Over and over and over,
I stared into human history, zooming in and out, people to people, culture to culture, human to human. I watched as the monks sang over me, as my ancestors sang over me–that piercing in my heart creating shallow breath in my lungs.
A friend put his arm around my shoulder as we left, and I thought in that moment how grateful I am for a companion on the journey, but how difficult it is to describe something I mourn so deeply.
But I decided that I’d spend my days trying.
And every moment that gives me the opportunity to understand for myself what I grieve, and to bring that to the table of the church, I’ll do it.
And I’ll do it with a spirit of reconciliation, with a spirit of shalom, because I know that on the human life trajectory, though there is killing, though there is pain and death and brokenness, there is still Jesus.
And while Jesus is not the God of the American Church, he still calls the American Church to a new spirit of humility, to a new spirit of learning and re-learning what it means to honor anyone “other.”
For the first time in my life, my spirit feels “othered” and I haven’t been sure what to do with it, except to come here, to share my story, to look my people in the eyes, then to turn to the church and look my community in the eyes as well.
Because today, I have a responsibility to speak into my indigenous, Potawatomi heritage, into my relationship with Creator God and my ancestors, and an equal responsibility to teach the church why I am also a part of her.
So, Church, do you remember how to pray?
I need you to pray with me, to pray us into a new season of Church, into a new understanding of shalom, for the sake of all of us:
O Jesus,
In a world that revolves around life and death,
we hope and pray that we learn to understand the human lives that rest in between.
While we are here, we grieve and celebrate, we laugh and cry,
we journey in and out of appreciation for the life we’ve been given.
And in the in-between times, we are simply listening,
trying to understand what it means to know ourselves and to know you,
the one who carries the stories of the world and rests in the wilderness with the lonely,
the one who lays beside the dying and calls the broken into wholeness.
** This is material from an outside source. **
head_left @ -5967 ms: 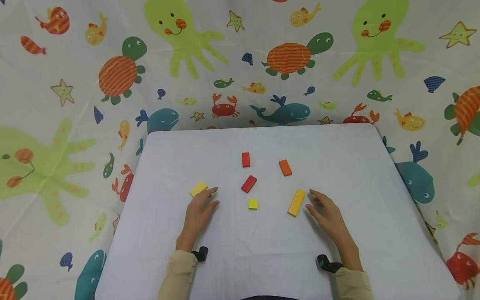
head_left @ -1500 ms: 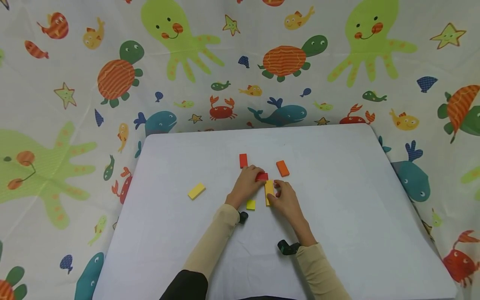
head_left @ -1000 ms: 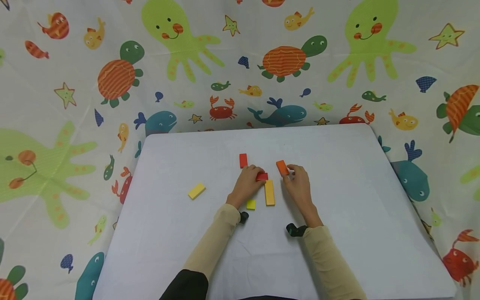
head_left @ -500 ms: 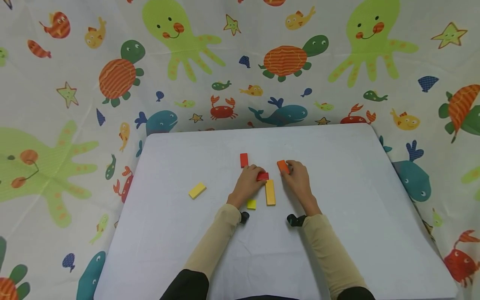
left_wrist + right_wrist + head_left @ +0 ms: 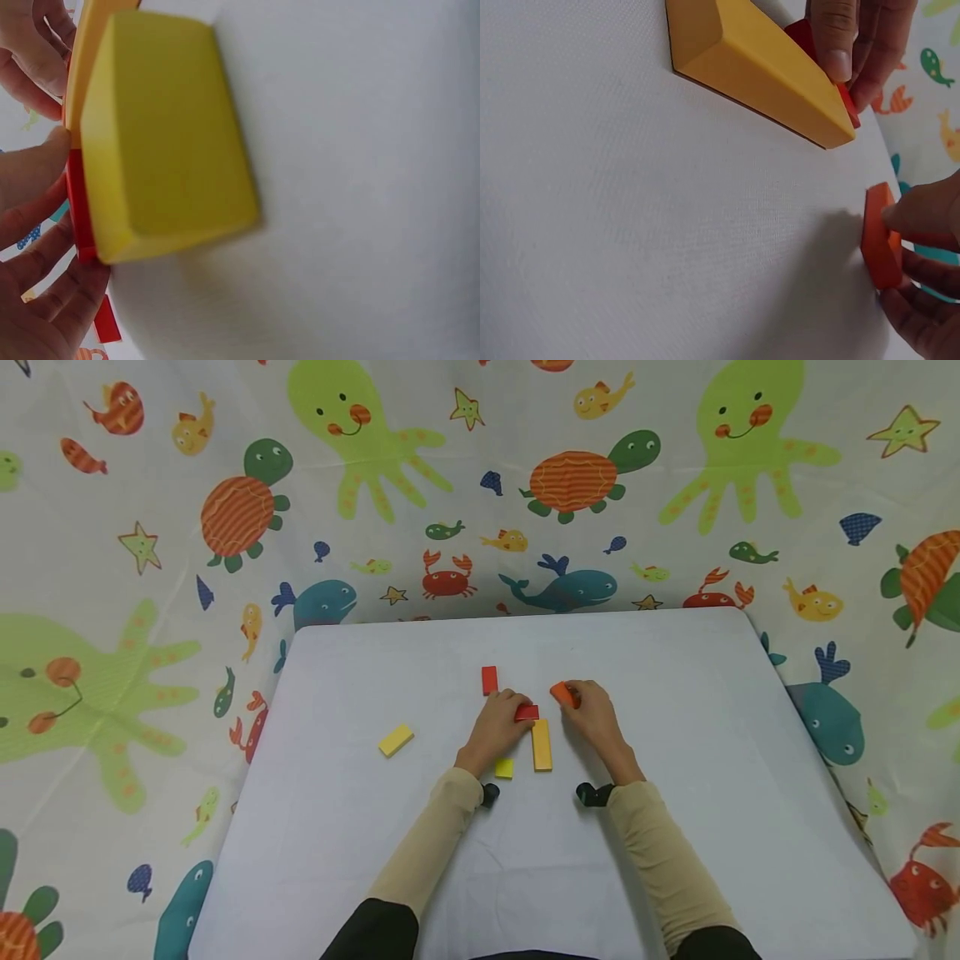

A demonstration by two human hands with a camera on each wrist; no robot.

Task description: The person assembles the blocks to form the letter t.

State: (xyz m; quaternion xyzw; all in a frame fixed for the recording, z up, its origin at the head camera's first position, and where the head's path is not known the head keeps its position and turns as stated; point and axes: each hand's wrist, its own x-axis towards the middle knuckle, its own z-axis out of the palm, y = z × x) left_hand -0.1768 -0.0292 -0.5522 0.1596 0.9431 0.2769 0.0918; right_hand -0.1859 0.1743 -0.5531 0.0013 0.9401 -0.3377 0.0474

We simply hold onto your essence,
because it covers us and leads us both into ourselves
and into each other– into you.
May we journey the labyrinth,
the medicine wheel,
the life cycle,
the moment-by-moment call
to be a people who are both
spirit and breath,
both learned and learning,
both wandering and found.
Somehow,
you hold us there,
eternal love your salve,
the call of shalom your surgical tool.
You, Jesus,
are still the beautiful thing,
despite our attempts to
steal you and create you into something else.
Yes.
You, Jesus,
are still the beautiful thing.
Amen.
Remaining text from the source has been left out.